Some Christians (including me) believe the pandemic is a punishment or chastisement from God. But many forgot the crucial point. The crucial point is that God does not punish as an end in itself. His desire is always to show mercy, always to give salvation.
To paraphrase God’s declaration in the book of Ezekiel: He takes no pleasure in the suffering of sinners, but wants them to turn from their way and live. As St. Peter teaches, the Lord is patient with us, not wanting anyone to perish, but for everyone to come to repentance.
This is another crucial point, that many also forgot: God does not punish “them,” but us as well. He does not want us to take satisfaction in seeing others being punished, but to accept our own guilt and examine our own lives.
Whether a Divine punishment or not, God’s Church was given a great chance to preach mercy and salvation to the ever-darkening world of the 21st century. Such great and shared suffering could point people to God — if his people showed the Gospel in their words and actions.
Instead, as I say, my fellow conservative Christians went bonkers. We had reasons for our suspicions. I said so myself. But not all of them and not with the complete certainty so many had. A little more humility in trying to separate fact from fiction might have served us well this past year.
Consider the Cuomo nursing home scandal. The coverup proved that conservative suspicions were warranted — but Cuomo is guilty of downplaying the real death toll, not inflating the numbers.

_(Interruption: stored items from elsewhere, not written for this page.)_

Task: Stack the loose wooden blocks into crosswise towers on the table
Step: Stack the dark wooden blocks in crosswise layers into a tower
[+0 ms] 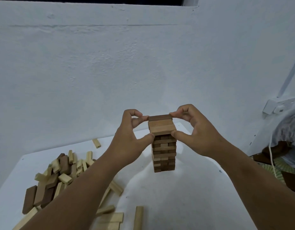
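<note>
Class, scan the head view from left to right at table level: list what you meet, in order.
Block pile → left hand → tower → right hand → wall socket

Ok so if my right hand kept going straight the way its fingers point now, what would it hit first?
The right hand points left, toward the top layer of blocks on the tower. Its fingertips already touch that layer, so it would push those blocks first, toward the left hand opposite.

Brown crosswise tower upright mid-table, dark block topmost, loose block pile lying w/ scattered strays at left
</note>
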The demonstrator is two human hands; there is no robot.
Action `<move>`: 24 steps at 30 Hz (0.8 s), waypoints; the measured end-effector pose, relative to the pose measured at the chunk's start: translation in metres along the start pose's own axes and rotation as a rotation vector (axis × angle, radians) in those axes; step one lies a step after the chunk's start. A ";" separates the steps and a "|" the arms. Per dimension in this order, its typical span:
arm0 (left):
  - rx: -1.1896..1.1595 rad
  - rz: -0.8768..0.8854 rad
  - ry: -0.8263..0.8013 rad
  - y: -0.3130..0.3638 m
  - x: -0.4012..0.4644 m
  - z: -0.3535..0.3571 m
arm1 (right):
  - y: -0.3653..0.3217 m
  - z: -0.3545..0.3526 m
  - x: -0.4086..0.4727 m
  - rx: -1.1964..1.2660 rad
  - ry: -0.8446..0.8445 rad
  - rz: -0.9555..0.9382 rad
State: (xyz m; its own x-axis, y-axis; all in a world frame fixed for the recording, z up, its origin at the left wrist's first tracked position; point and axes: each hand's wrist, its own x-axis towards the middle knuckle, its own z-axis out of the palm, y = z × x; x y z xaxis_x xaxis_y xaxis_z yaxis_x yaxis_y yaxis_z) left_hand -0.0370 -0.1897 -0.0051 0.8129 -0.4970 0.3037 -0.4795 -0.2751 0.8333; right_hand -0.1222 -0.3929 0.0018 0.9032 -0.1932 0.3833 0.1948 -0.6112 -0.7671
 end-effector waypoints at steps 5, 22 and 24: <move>-0.004 -0.027 -0.011 -0.011 0.007 0.006 | 0.014 0.002 0.006 -0.017 -0.020 0.008; -0.263 -0.366 0.023 -0.003 -0.003 0.031 | 0.001 0.028 0.000 0.250 0.065 0.322; -0.238 -0.487 0.049 0.002 0.000 0.042 | -0.003 0.039 0.002 0.314 0.041 0.403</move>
State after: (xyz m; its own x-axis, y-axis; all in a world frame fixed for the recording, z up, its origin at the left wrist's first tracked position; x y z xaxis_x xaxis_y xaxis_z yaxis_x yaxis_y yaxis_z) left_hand -0.0523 -0.2248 -0.0230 0.9396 -0.3179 -0.1269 0.0395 -0.2675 0.9628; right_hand -0.1058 -0.3620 -0.0154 0.9156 -0.4000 0.0408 -0.0540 -0.2229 -0.9733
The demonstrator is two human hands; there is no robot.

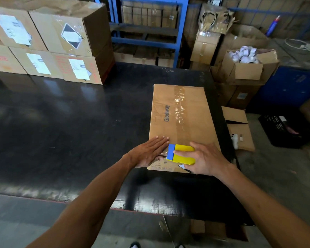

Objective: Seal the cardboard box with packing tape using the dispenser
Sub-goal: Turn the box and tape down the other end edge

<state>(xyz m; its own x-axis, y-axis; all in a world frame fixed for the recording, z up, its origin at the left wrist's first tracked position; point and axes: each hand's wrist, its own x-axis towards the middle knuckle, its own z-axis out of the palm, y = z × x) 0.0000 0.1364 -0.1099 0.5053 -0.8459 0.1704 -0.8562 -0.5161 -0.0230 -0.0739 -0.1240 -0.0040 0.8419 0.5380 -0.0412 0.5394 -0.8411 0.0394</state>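
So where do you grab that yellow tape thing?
Grab the tape dispenser by its yellow body, coming from the right as the right hand does. Its blue end points left over the cardboard box, so stay clear there.

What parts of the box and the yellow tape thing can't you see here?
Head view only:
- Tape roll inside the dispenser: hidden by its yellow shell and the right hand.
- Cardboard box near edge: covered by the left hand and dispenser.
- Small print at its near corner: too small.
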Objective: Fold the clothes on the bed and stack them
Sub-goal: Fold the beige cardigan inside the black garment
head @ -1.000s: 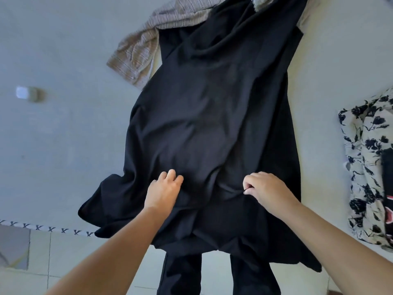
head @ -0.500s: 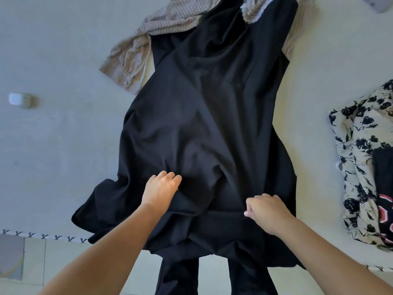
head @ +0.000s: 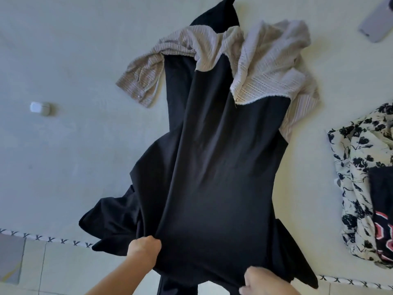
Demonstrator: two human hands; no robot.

In general, whether it was Democrats criticizing Republicans in executive office, or vice-verse, no one was willing to allow that a fight against a once-in-a-century global pandemic was bound to have a “fog of war” in its early stages. People doing their best would make mistakes. Some people would use the crisis to their own advantage.
It should not have been hard to plot a middle course between panic and imprudence while focusing on the needs of our neighbors. Few of the issues affected what we had to do for others
I don’t know who is right and who is wrong on the science. But I was always mindful of this one friend, mother of a child with cystic fibrosis, who would plead on Facebook for people to wear the masks for the sake of her child. Even if our Covid overloads were wrong or dishonest about the mask, I wondered about the message refusing the small act of wearing a mask sent her, and her child, and the world at large.
Likewise with the temporary closing of the churches.
The bishops could have been more creative in their response. I get that. (Chicago’s Cardinal Cupich actually was.) But frequent reception of the Eucharist is something that only goes back to St. Pius X in the early twentieth century. The idea that the bishops had placed some unholy deprivation on the laity seemed a bit overwrought. Why not use the opportunity to double down on the Rosary, the Liturgy of the Hours, praying together as a family, etc?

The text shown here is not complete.